**WORK ITEM:**
Return only the lines from the top of the material through the line marked by "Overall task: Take", unaltered.

**RECORDS FOR THE EXERCISE:**
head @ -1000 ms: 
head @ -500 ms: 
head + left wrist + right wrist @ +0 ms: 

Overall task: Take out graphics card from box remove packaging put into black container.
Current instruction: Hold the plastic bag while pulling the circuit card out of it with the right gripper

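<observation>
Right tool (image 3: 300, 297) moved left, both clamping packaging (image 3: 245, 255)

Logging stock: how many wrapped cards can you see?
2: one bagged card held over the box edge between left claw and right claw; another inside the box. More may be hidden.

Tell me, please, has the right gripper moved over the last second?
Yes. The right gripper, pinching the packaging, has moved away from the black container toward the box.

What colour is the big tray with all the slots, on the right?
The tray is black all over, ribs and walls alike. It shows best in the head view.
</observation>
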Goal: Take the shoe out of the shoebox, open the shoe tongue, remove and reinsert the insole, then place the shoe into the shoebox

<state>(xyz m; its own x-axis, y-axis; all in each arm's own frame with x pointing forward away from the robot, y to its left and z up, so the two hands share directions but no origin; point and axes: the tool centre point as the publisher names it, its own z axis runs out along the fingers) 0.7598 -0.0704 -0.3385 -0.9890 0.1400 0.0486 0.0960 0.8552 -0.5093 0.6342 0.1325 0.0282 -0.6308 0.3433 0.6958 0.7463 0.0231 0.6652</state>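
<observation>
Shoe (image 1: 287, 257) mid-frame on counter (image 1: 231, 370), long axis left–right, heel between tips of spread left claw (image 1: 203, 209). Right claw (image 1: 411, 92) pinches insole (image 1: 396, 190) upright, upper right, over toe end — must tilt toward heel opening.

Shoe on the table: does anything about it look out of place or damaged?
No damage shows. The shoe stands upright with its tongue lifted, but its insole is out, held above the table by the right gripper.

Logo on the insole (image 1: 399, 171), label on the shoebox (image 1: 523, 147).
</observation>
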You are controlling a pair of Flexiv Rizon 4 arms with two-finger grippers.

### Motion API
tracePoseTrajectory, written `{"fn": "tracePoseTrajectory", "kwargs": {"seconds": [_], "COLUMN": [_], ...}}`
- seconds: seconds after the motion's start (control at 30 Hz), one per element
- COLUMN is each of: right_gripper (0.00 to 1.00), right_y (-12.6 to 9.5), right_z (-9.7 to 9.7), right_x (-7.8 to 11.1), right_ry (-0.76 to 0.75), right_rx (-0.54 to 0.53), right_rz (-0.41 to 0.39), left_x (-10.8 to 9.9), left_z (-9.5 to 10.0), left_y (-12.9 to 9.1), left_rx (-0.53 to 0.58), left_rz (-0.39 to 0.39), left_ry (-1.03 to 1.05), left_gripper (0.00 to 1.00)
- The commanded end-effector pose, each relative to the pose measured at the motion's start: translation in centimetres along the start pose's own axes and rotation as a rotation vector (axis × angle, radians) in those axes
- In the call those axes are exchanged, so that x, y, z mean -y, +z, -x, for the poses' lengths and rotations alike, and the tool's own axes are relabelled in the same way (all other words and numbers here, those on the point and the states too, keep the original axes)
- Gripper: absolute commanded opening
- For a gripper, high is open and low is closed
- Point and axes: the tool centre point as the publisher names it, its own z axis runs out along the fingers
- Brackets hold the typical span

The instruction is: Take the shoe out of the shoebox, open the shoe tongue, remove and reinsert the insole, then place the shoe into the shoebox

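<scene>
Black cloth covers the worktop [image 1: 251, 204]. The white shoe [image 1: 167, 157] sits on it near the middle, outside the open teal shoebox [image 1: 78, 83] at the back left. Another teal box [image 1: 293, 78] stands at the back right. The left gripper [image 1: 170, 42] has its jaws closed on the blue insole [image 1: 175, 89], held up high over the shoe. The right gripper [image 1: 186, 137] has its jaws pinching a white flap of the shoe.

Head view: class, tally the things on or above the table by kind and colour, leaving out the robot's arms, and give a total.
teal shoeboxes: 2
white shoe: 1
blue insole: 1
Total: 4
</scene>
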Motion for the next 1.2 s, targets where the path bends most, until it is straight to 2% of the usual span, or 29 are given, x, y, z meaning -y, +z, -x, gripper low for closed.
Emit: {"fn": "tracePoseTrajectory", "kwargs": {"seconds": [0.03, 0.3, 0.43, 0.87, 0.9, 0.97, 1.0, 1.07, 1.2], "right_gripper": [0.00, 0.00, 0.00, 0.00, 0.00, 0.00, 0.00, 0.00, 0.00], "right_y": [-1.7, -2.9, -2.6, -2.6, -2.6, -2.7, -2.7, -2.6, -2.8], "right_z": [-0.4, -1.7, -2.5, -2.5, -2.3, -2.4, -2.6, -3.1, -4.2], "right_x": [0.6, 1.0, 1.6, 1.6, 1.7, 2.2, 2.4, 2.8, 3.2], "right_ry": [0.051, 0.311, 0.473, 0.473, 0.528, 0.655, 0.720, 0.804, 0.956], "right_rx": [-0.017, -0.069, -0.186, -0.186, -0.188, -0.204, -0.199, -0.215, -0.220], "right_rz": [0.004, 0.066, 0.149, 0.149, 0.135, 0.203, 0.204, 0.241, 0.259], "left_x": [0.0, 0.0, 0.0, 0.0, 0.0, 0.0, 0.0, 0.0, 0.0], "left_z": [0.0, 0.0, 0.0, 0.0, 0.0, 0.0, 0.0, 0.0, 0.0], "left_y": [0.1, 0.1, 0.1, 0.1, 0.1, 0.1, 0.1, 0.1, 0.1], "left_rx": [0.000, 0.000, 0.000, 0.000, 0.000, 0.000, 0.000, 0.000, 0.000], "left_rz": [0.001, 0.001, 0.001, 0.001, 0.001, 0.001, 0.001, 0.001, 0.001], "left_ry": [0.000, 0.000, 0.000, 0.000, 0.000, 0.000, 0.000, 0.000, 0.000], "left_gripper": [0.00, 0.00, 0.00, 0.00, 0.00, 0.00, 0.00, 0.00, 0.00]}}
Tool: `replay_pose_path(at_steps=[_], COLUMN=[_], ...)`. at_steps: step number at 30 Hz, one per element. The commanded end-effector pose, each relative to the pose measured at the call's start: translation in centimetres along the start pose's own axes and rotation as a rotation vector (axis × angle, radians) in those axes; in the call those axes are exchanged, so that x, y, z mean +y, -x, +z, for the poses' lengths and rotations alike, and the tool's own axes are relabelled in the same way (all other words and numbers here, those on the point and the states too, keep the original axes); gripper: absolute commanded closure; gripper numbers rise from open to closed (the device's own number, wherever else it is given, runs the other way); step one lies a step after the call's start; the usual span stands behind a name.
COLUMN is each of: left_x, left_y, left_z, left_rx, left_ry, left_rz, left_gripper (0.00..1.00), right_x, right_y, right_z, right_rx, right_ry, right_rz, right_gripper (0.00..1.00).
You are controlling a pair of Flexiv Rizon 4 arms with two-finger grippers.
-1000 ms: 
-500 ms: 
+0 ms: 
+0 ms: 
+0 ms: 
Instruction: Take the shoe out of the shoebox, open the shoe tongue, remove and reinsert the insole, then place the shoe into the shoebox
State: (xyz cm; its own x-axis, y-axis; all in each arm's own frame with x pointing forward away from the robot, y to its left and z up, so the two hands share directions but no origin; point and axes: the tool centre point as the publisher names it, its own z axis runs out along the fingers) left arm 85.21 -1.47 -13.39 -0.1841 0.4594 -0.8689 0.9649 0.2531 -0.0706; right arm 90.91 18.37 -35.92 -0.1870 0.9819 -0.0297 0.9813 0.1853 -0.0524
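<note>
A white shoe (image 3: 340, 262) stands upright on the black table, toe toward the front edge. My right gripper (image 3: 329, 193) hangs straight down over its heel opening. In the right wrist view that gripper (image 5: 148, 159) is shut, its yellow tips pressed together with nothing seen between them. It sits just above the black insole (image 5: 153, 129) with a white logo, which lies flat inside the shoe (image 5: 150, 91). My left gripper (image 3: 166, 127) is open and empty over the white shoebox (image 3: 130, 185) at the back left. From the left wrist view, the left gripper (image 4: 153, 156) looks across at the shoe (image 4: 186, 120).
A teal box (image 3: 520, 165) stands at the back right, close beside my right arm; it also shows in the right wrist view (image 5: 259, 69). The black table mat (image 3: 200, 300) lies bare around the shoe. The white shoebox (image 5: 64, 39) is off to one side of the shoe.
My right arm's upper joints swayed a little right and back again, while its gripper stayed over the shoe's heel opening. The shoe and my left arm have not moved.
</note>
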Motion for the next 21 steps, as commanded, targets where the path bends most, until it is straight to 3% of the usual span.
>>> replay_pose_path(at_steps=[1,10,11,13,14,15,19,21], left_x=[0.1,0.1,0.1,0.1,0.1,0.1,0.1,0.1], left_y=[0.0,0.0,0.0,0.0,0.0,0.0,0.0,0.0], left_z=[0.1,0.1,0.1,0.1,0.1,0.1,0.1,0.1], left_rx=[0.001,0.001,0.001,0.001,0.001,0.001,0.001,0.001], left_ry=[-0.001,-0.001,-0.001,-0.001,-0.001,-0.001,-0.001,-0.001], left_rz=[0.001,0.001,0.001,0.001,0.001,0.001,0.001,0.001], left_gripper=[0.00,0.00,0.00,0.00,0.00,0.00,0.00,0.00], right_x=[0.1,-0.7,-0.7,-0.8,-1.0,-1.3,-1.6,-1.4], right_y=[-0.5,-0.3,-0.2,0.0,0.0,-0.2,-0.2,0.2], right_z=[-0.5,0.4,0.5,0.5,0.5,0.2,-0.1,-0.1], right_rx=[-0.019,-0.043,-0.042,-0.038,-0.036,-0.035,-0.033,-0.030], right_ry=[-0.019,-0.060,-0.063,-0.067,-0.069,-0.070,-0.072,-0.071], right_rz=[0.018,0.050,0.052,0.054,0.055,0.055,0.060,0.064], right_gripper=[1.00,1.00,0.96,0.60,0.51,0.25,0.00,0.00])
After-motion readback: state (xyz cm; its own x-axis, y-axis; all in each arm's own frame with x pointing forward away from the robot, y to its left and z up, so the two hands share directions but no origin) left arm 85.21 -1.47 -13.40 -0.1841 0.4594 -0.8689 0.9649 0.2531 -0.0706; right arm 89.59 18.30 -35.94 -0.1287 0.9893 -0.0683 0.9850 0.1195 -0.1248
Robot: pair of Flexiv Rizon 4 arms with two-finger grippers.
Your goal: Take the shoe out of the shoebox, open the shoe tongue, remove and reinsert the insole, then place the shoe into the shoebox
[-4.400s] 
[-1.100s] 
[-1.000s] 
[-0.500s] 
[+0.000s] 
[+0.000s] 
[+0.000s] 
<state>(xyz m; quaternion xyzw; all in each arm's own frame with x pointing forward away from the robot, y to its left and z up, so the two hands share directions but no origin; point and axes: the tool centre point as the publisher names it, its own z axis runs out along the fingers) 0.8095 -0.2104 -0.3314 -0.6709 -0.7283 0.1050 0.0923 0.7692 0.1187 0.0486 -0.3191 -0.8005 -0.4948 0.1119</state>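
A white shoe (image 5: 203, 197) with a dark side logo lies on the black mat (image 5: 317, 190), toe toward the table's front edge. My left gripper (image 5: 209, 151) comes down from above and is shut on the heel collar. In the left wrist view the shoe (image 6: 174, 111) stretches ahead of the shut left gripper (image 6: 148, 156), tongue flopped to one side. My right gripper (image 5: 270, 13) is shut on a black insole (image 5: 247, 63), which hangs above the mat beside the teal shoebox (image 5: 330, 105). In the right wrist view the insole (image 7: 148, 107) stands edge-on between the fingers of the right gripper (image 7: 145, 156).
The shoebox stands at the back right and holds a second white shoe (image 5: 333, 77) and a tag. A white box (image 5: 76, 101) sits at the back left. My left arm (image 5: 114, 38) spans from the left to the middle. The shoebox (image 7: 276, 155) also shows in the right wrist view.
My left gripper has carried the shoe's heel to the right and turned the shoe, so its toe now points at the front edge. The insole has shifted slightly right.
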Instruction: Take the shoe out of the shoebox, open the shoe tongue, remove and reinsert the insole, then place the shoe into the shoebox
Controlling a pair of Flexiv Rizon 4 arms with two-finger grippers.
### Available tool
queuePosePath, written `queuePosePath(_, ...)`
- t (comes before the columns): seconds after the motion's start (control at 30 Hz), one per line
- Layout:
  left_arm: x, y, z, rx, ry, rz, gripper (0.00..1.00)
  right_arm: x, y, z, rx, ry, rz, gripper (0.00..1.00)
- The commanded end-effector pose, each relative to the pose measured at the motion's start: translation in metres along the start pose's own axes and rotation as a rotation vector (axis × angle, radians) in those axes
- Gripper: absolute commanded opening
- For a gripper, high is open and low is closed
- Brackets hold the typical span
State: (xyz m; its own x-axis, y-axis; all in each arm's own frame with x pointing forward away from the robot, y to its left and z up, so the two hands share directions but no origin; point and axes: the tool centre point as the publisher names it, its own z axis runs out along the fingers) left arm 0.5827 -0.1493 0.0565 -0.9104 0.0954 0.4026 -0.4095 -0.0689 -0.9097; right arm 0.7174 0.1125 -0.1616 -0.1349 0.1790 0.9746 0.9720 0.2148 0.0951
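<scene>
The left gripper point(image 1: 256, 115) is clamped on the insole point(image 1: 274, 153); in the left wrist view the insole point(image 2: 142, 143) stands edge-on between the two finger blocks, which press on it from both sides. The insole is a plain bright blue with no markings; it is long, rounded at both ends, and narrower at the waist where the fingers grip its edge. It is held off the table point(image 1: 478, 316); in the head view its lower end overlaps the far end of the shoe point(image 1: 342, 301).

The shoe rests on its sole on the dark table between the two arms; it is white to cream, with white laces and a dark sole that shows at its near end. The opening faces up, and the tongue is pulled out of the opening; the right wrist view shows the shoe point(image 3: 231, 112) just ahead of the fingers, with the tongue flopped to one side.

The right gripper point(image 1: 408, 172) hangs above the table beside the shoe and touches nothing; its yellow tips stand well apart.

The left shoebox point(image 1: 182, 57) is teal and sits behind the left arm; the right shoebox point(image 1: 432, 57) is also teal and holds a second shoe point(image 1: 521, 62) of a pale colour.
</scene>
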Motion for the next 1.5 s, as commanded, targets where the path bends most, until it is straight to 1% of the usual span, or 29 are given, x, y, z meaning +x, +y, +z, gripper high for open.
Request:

**ANSWER TO THIS TASK:**
head @ -1000 ms: 
head @ -500 ms: 
head + left wrist + right wrist @ +0 ms: 

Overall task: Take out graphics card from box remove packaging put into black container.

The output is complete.